Dunque, la storia è lungi dall’essersi conclusa. Eppure i progressisti – individui sempre inquieti – possono decidere di prendersi una pausa nella loro ansia e gustarsi le loro, seppur limitate, vittorie.



[1] “Deal” è un termine con vari significati (affare, accordo, corso). Nel caso del “new deal” rooseveltiano il senso era quello di “nuovo corso”, ma nel caso del neologismo che viene proposto per Obama in questo articolo, mi pare che il senso sia più quello di un “grande affare”.

[2] Rube Goldberg fu un grande fumettista americano, che nel 1948 vinse un Premio Pulitzer per la satira.

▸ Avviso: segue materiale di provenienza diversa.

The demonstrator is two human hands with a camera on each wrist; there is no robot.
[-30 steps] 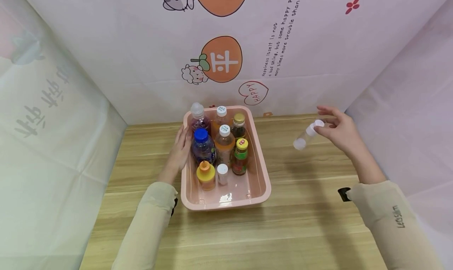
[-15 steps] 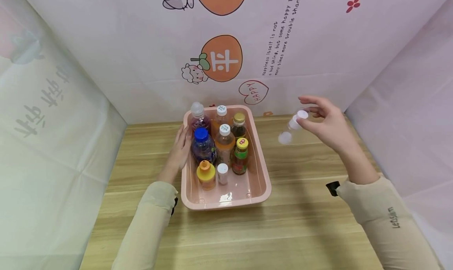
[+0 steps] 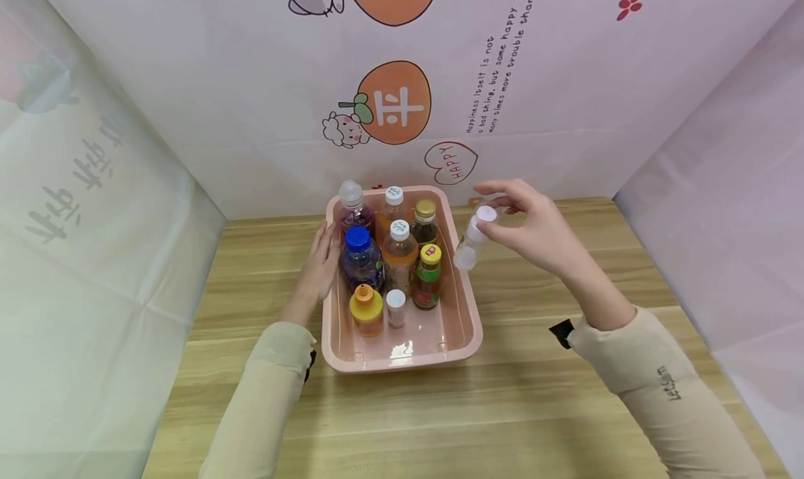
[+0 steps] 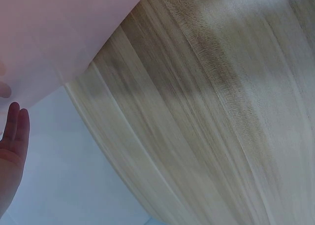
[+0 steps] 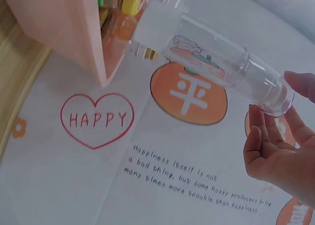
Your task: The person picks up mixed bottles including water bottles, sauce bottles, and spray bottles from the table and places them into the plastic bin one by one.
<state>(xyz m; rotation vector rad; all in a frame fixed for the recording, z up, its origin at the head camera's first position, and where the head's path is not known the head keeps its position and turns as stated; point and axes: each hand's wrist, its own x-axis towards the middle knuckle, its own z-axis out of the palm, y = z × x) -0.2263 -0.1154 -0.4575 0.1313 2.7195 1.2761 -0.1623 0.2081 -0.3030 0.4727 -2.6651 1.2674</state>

Era famoso per i buffi macchinari che inseriva nei suoi fumetti; oggetti complicatissimi per fare cose semplicissime, come illustrato nell’esempio qua sotto:

rube goldberg

 

 

 

 

 

 

 

 

 

[3] “Cracks” significa “crepa, schiocco, schianto etc.”. E “fall through the cracks” si traduce con “passare inosservati”, ovvero transitare senza scricchiolii.

[4] Come abbiamo ricordato più volte, la ‘tecnica’ della riforma di Obama paradossalmente assomiglia molto a quella precedentemente messa in atto da Romney, con una legge statale approvata mentre era Governatore del Massachusetts. In sostanza, in entrambi i casi il meccanismo è stato quello di rendere obbligatorio il ricorso alle assicurazioni – in quel modo evitando che i soggetti più giovani ed in buona salute, rinviando la assicurazione, mettessero in crisi gli equilibri finanziari delle assicurazioni – e di assistere con sussidi pubblici le persone più povere nel pagamento di tale obbligo. Il paradosso, appunto, è che Romney, per assecondare la base conservatrice del Partito Repubblicano, ha dovuto fare una campagna elettorale contro una riforma assai simile a quella che aveva sperimentato per primo.

[5] “Vestire in grigioverde” in italiano significa “servire l’Esercito”, e penso sia l’equivalente del “khaki” nel testo.

[6] Il più frequente ritornello della destra contro la riforma della assistenza di Obama è stato quello per il quale essa avrebbe costretto – per ottenere risparmi su Medicare –  a ‘staccare la spina alla Nonna’, ovvero a far decidere della vita e della morte delle persone anziane a ‘giurie’ di burocrati. In particolare questo fu un motivo della campagna contro la riforma del Tea Party. La polemica ebbe la sua efficacia, ancorché pretestuosa, giacché nessuno avrebbe deciso sulla continuazione di pratiche terapeutiche di mero mantenimento in vita, ma solo della loro completa gratuità. Ma i militanti del Tea Party, in quei giorni del 2011, invasero i municipi americani, nei quali si tennero assemblee sulla riforma, con cartelli ispirati a tale argomento.